La priorité au bâti existant

Aussi généreux et baignés de lumière que soient les espaces de l’immeuble de la Spitalackerstrasse, l’accès vertical, lui, est des plus restreints : un escalier raide et étroit s’enroule autour d’un petit vide central. Lorsqu’une rénovation complète du bâtiment a été envisagée, une chose est vite devenue évidente : il fallait un ascenseur. Or, l’installation d’un ascenseur entraîne souvent la transformation complète de la cage d’escalier – avec des interventions lourdes sur la substance historique et l’organisation des espaces. On parle alors de « contrainte technique » – un argument souvent avancé, mais rarement justifié.

 

   

 

En matière de patrimoine bâti, nous avons une responsabilité particulière envers le travail de nos prédécesseurs.
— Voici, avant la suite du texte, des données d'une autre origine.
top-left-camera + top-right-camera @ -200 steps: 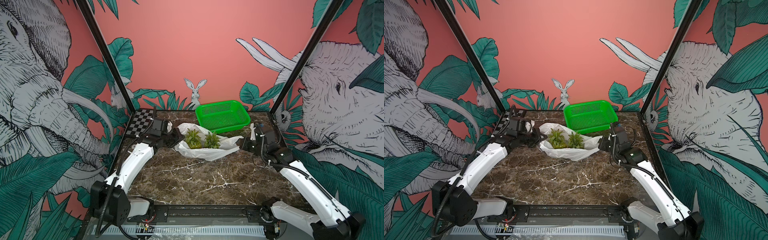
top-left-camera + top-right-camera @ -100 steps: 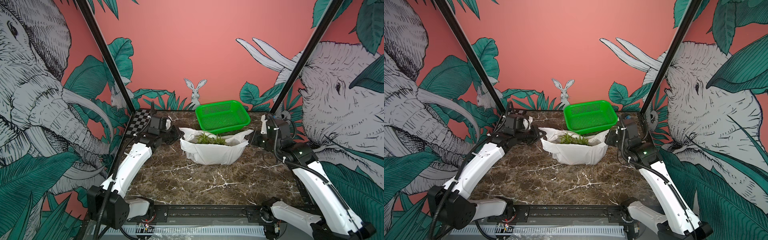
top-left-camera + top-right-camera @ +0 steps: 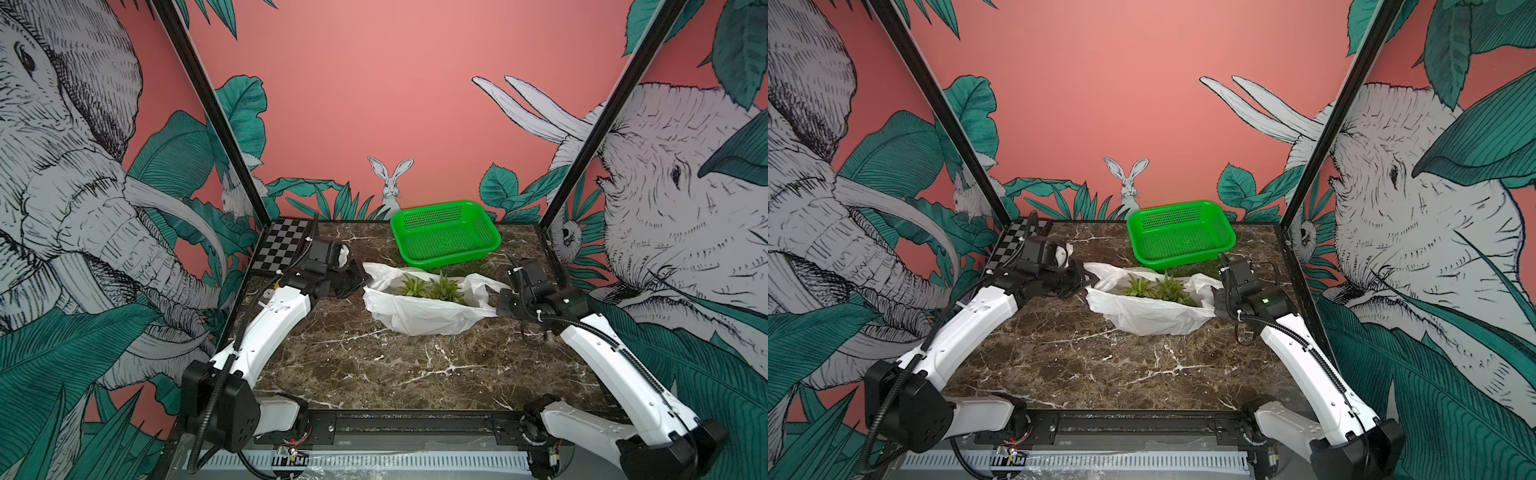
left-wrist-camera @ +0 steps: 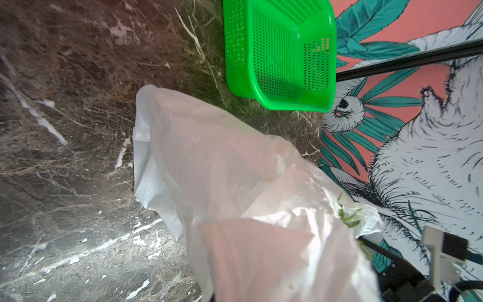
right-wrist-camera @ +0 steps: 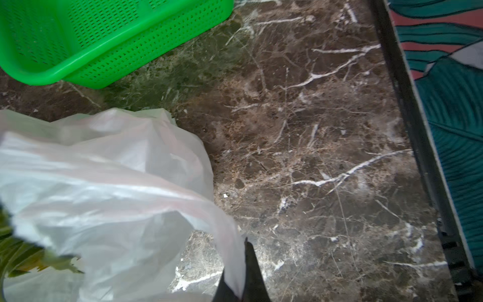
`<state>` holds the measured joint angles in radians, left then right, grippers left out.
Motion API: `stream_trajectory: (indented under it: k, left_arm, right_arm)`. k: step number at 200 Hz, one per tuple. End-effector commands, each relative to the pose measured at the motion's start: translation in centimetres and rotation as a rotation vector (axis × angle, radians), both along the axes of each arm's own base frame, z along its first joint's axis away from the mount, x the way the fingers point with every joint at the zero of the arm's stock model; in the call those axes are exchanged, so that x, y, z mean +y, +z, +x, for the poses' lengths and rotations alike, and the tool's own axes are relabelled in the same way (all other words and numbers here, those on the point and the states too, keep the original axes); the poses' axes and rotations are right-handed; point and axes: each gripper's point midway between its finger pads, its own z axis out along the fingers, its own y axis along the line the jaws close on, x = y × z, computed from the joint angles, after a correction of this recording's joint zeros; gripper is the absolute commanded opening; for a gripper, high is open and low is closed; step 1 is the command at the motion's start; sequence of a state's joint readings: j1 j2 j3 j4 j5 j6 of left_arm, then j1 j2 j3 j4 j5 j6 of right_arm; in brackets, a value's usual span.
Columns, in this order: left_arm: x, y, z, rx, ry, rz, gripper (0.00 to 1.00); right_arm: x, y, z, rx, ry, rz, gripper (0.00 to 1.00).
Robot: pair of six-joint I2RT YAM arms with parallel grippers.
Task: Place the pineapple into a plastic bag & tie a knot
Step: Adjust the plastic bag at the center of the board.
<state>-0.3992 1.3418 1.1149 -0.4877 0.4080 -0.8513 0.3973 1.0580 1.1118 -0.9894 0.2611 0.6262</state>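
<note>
In both top views the large thin white crinkly plastic bag (image 3: 419, 318) lies on the brown marble-patterned tabletop (image 3: 374, 365), just on the robot's side of the bright green perforated plastic basket (image 3: 446, 232). Its mouth gapes upward, and two spiky green pineapple crowns (image 3: 432, 286) show inside. The left gripper (image 3: 360, 282), off the basket's left front corner, is closed on the bag's rim there. The right gripper (image 3: 1214, 305), off the basket's right front corner, is closed on the opposite end, with the film drawn out between them. In the left wrist view the bag (image 4: 209, 162) fills the near field and hides the fingers. A few leaf tips (image 4: 347, 217) poke over its edge, and a strip of table separates it from the basket (image 4: 279, 52). In the right wrist view a band of the bag's handle (image 5: 227, 235) runs down between the dark fingers (image 5: 252, 272), pinched tight, while the basket (image 5: 78, 39) stands beyond, not touching the bag.
</note>
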Motion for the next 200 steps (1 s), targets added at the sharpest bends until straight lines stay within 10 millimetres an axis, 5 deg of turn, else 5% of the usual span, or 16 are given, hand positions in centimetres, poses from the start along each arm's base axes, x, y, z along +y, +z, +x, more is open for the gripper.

La culture du bâti inclut aussi le fait de ne pas construire, de préserver, de prolonger intelligemment l’existant. Peu importe qu’un édifice ait plusieurs siècles d’histoire ou seulement quelques années : le respect de ce qui est là doit toujours rester la ligne directrice. Les architectes du collectif bernois Werkgruppe agw, en charge de la transformation de l’immeuble de la Spitalackerstrasse, en donnent un exemple convaincant. Ils ont trouvé un emplacement pour l’ascenseur permettant de desservir tous les appartements avec une intervention minimale sur la structure existante.

 

Soin et savoir-faire technique

Au nord de l’abbatiale de Bellelay, la mission était la même : installer un ascenseur. Depuis des années, l’église sert de lieu pour des événements culturels. À l’occasion du 300e anniversaire de l’édifice, il s’agissait de rendre accessibles les différents niveaux — y compris pour les personnes en situation de handicap. Le large vide central de l’escalier en bois historique du clocher nord s’y prêtait parfaitement. Il offrait les dimensions nécessaires pour accueillir un ascenseur, avec un impact minimal sur la substance bâtie. L’architecte Henri Mollet, de Bienne, a développé avec les ingénieurs de l’entreprise Emch Aufzüge une structure porteuse en profils d’acier. Cette dernière est autoportante et ne touche la maçonnerie de la tour qu’en quelques points, au moyen de tiges fines. Grâce à cette construction, l’ascenseur reste visuellement transparent et l’effet spatial du clocher demeure perceptible. Et si de nouveaux besoins devaient un jour surgir, l’installation pourrait être démontée à tout moment, sans laisser de dommages significatifs. Cette réversibilité constitue un principe fondamental dans la gestion du patrimoine bâti.

 

Retour à Berne, à la Spitalackerstrasse. Ici aussi, les architectes ont su identifier un emplacement permettant d’intégrer l’ascenseur de manière presque invisible. Mais l’espace disponible était extrêmement restreint. La construction d’une gaine en béton était exclue. Les ingénieurs d’Emch ont donc repris la même solution qu’à Bellelay : une structure fine en acier. Pour éviter toute transmission sonore, l’ascenseur est autoportant et ne touche les murs qu’en quelques points. Grâce à cette structure légère, cette solution est elle aussi réversible. Les deux bâtiments sont désormais prêts à affronter les décennies à venir. Comment la prochaine génération jugera ces interventions, nul ne peut le dire. Mais il est peu probable que son regard soit trop critique : la génération actuelle a assumé sa responsabilité architecturale et culturelle à l’égard de la substance historique.